Il tag canonical (formalmente indicato come attributo rel=”canonical”) è un elemento del codice sorgente HTML inserito nella testata di una pagina web per indicare ai motori di ricerca quale indirizzo debba essere considerato come la versione ufficiale e principale di quel contenuto. Serve a risolvere alla radice il problema dei contenuti duplicati o molto simili accessibili attraverso percorsi web differenti all’interno dello stesso sito.

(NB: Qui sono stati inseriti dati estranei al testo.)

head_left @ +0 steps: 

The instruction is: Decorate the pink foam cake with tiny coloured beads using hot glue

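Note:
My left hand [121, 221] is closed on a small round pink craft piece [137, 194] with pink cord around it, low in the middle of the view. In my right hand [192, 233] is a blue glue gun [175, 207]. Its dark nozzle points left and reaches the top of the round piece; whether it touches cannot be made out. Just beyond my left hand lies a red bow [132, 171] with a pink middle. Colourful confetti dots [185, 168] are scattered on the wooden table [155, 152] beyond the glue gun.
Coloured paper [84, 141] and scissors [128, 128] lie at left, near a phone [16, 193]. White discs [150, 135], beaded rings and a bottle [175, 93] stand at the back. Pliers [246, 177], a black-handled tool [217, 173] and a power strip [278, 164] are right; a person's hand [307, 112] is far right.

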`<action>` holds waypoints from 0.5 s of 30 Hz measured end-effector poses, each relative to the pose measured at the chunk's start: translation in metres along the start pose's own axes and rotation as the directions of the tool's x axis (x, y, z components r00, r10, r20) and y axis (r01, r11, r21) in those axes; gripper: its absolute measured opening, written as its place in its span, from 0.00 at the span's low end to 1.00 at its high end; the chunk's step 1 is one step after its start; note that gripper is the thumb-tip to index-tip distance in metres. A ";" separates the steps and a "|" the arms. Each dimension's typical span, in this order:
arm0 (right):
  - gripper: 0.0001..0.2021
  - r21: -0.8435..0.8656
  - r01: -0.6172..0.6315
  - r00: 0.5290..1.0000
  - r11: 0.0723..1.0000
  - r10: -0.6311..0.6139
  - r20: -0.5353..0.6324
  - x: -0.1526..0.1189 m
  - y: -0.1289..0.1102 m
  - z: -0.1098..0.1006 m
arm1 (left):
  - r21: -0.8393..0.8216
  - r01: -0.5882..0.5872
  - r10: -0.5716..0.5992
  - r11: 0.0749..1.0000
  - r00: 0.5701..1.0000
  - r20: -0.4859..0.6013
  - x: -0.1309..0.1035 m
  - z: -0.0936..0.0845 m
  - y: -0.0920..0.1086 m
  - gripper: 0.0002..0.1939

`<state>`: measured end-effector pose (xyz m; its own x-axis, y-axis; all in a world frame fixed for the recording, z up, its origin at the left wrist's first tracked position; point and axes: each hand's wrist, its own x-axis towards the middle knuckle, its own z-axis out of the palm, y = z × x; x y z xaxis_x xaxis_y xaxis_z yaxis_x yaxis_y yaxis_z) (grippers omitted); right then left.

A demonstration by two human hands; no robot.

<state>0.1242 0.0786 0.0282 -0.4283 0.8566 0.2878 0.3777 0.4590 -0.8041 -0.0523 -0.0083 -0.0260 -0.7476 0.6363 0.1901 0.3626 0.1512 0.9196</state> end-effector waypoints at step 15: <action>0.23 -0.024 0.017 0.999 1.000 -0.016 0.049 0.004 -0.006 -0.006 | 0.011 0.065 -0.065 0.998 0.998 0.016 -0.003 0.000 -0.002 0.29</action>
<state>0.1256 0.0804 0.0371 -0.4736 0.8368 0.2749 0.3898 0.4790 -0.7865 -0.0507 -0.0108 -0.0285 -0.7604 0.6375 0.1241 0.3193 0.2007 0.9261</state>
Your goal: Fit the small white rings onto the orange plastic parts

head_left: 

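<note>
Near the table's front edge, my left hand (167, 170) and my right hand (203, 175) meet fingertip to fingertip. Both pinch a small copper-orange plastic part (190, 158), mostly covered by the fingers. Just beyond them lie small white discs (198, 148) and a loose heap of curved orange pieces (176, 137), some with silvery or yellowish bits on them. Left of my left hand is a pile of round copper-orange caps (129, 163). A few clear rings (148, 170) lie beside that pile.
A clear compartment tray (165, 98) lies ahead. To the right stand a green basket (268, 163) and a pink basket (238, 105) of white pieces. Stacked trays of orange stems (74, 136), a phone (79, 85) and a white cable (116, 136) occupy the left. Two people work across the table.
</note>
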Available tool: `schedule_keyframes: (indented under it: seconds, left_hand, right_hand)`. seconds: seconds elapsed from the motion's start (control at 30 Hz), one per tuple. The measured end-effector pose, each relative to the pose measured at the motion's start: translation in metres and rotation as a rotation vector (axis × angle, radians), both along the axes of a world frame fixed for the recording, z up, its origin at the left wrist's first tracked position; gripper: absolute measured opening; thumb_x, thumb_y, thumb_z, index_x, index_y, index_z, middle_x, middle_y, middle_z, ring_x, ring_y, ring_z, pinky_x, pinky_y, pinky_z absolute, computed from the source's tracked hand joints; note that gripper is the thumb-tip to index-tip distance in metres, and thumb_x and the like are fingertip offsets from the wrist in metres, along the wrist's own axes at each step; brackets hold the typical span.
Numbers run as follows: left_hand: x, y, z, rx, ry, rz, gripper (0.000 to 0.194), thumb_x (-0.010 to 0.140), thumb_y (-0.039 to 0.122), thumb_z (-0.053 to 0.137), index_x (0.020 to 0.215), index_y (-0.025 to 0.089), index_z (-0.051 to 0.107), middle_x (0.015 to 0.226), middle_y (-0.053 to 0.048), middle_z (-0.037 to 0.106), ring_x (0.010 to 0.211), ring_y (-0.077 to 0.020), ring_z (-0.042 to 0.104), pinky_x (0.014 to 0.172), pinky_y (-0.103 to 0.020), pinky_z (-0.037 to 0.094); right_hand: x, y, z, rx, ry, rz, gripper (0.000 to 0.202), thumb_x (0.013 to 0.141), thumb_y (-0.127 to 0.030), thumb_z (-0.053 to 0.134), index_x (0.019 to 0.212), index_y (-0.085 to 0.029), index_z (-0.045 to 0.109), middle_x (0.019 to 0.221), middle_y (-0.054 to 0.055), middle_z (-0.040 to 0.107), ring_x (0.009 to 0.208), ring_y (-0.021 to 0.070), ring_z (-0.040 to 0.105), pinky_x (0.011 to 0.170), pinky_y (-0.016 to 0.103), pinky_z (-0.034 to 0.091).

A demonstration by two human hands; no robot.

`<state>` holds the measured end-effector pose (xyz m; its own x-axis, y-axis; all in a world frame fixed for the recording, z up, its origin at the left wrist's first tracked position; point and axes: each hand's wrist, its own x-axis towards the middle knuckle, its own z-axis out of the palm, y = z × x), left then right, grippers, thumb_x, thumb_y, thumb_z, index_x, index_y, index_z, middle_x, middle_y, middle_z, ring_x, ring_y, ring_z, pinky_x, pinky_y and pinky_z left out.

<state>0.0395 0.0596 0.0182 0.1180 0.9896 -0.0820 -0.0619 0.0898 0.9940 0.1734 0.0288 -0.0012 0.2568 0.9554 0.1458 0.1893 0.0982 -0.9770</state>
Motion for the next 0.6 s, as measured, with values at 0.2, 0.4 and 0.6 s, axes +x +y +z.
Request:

I crawler dei motori di ricerca, come Googlebot, considerano ogni indirizzo web distinto come una pagina autonoma. Se lo stesso articolo è raggiungibile tramite diverse varianti dell’indirizzo — ad esempio con protocollo HTTP o HTTPS, con o senza il prefisso www, o con parametri di tracciamento aggiunti alla fine del link — i motori rischiano di trovare contenuti identici su URL diverse. Il tag canonical indica con precisione quale sia la pagina da indicizzare, facendo confluire su di essa l’autorevolezza e i segnali di ranking.
Nel contesto pratico di un negozio online gestito con WordPress e WooCommerce, un prodotto inserito in più categorie potrebbe essere visualizzato sia all’indirizzo del negozio sia all’interno delle singole sottosezioni tematiche. Impostando il tag canonical sull’indirizzo principale del prodotto, comunichi a Google che tutte le altre varianti sono semplici percorsi secondari, evitando che le diverse pagine si facciano concorrenza interna tra loro nei risultati di ricerca.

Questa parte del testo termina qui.